Last week I shared that I presented with a co-worker on Graphic representation and Sensitive observation. For me to prepare for the presentation I needed to collect data. So a few weeks before the conference I started putting out more drawing experiences for the children. In the afternoons, I would sit down at a table with a stack of paper and some sort of drawing material, colored pencils, block crayons or bees-wax crayons. Then I would wait for the children to notice and ask to draw. While they were drawing my job was to observe. I recorded the children and have collected several clips of them working. This was a pretty eye-opening experience for me!
One night I had a very rare occurrence where there was just one child in the evening (lets call her Elizabeth). So I asked Elizabeth if she wanted to paint and she said yes. She helped me get the paint into the paint tray and get some paper. She painted and I observed. She painted three pictures and told me that she was painting a rainbow on the last sheet. She would dip her brush in a color and then say “I’m painting a red rainbow” and swipe her brush on the paper in some form of an arch. When she said she was finished we washed her hands and then she helped me clean off the table. I sprayed the table with soapy water and we used paper towels to dry it off then I sprayed water and we wiped that off.
After this Elizabeth asked to draw. I asked if she wanted crayons or pencils, she picked pencils. Then I asked if she wanted short pencils or long ones. She picked one and then said she wanted crayons and I gave her another choice. Soon after she picked, she wanted the other drawing materials so I ended up putting all four types out on the table for her. Finally, I sat down and started recording her.

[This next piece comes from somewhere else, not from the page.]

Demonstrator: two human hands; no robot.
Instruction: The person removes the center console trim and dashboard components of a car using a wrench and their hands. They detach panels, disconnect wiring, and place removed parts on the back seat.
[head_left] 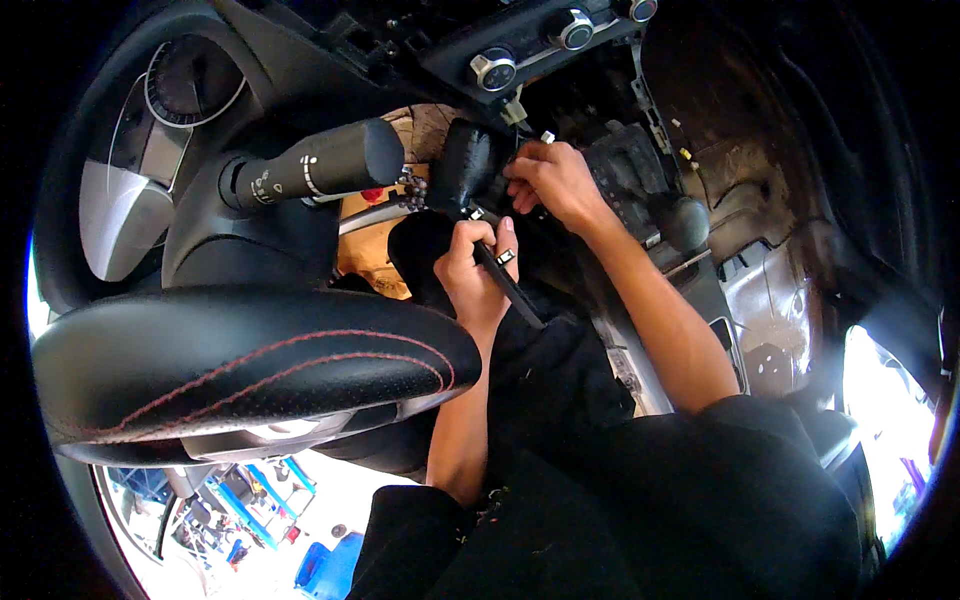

This is where the magic happened. She drew an arch with a crayon and told me she was making a rainbow. Then she took a yellow block crayon and rubbed this over the line saying that she was wiping off the paint. She took another block crayon and tapped the yellow one, telling me that was the soap. Then she rubbed the arch again. Next, she took a different block crayon and tapped the yellow one again, saying that was the water and rubbed the arch a third time.
I was truly amazed! I was so happy and excited that I was sitting there observing her instead of up doing something else. If I was doing the dishes I would have missed her story, I would have missed seeing and hearing her relive her painting experience through drawing. When I got to work the next day I could feel the difference in our relationship. The way she smiled and said hi to me when I walked in was different. I could feel the joy and I really hope that was the impression that I gave her when I said hi back.
Observation is so powerful and I know that the connection I have with Elizabeth is forever changed for the better because I was able to sit and observe her, give her all my attention and hear her story.